Archives of Women's Mental Health

, Volume 22, Issue 1, pp 115–118 | Cite as

Obstetric patients’ perspectives on functional magnetic neuroimaging research in pregnant women

  • Rebecca L. Newmark
  • Michelle L. Zaydlin
  • Amy Yang
  • Kelcie Kuchenrither
  • Katherine L. Wisner
  • Suena H. MasseyEmail author
Short Communication


Magnetic resonance neuroimaging (MRI) studies of healthy pregnant women could identify key mechanisms of spontaneous health behavior changes observed in expectant mothers as novel intervention targets, but are currently unprecedented. As balancing potential benefits of research with unknown risks, including participant perceptions of risk, is foundational to ethical conduct, we surveyed a convenience obstetric sample to understand pregnant women’s perspectives on this issue. Respondents were 76 pregnant women (modal age of 30–39 years; 64% multiparous) presenting for obstetric care from April to June 2016 at privately and publicly funded clinics at an urban academic medical center in the Midwestern USA. Following a written description about functional magnetic resonance neuroimaging (fMRI) and its known and unknown risks, women were queried on their willingness to participate in a hypothetical study involving fMRI during pregnancy, and specific concerns about doing so, if hesitant or unwilling. Willingness to participate was “yes” (28.4%, n = 21), “maybe” (28.4%, n = 21), and “no” (43.2%, n = 32). Among those responding “maybe” or “no” (n = 53, 73.6%), 11 women (20.7%) articulated concern about the fetus. Other concerns expressed were time commitment (n = 11, 20.7%) and discomfort being in an MRI machine (n = 4; 7.5%). Pregnant women may be open to participating in research involving MRI provided concerns about fetal health, time, and personal comfort are addressed.
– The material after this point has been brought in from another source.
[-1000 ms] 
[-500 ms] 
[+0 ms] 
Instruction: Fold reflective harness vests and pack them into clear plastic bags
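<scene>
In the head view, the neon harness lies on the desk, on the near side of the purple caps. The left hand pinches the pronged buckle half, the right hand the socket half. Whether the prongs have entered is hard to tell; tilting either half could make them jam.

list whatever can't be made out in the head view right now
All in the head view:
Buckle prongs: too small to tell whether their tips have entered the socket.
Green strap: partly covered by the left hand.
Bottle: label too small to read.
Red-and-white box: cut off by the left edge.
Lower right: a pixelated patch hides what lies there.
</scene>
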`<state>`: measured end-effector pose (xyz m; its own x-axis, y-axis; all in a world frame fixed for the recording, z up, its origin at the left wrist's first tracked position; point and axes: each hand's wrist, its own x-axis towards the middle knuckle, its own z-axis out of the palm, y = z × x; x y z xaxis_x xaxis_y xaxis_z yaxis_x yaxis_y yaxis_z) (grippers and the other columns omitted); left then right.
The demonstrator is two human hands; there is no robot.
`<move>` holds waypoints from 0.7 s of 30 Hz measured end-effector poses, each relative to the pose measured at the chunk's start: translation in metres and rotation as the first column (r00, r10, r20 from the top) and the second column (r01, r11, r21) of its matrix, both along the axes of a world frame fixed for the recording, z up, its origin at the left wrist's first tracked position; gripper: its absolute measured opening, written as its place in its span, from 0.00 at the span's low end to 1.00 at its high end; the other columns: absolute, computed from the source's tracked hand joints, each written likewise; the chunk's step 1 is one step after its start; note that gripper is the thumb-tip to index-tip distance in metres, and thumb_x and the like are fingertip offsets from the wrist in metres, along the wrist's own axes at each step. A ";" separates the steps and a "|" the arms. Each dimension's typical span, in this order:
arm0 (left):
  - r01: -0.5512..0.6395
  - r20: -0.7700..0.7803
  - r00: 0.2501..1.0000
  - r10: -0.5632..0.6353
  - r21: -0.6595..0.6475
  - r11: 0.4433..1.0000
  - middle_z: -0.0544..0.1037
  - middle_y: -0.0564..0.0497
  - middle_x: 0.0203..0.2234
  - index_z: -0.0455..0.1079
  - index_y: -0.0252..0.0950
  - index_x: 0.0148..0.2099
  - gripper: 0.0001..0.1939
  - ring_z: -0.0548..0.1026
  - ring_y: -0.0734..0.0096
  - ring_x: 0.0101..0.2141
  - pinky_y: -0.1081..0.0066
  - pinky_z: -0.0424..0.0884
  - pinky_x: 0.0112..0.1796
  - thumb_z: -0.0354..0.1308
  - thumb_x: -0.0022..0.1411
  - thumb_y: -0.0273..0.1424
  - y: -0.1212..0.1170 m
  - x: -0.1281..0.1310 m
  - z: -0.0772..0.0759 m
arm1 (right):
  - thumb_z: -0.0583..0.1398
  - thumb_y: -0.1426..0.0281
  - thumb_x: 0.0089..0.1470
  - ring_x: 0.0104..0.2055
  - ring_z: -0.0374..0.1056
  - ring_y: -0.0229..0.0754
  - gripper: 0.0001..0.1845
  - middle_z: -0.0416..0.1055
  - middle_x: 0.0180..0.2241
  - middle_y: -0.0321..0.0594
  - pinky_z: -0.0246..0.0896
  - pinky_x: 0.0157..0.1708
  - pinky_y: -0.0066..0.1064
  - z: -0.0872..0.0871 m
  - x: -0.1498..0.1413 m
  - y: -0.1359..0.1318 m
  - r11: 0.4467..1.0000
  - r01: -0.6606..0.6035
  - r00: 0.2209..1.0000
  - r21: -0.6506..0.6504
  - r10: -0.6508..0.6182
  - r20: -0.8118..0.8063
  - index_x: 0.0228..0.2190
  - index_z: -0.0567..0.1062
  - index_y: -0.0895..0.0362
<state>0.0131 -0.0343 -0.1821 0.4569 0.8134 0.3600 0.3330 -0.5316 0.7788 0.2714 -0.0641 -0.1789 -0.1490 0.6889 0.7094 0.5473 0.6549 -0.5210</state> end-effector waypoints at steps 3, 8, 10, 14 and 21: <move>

Pregnancy Plasticity fMRI Neuroimaging Ethics Survey study 



We thank all participants and obstetric staff who made this study possible.


This study was supported by grant 5K23 DA 037913 from the National Institute on Drug Abuse (NIDA) of the National Institutes of Health (NIH) to Dr. Massey. NIDA and NIH had no role in the study design, data collection, analysis or interpretation of the data, or the decision to submit this work for publication.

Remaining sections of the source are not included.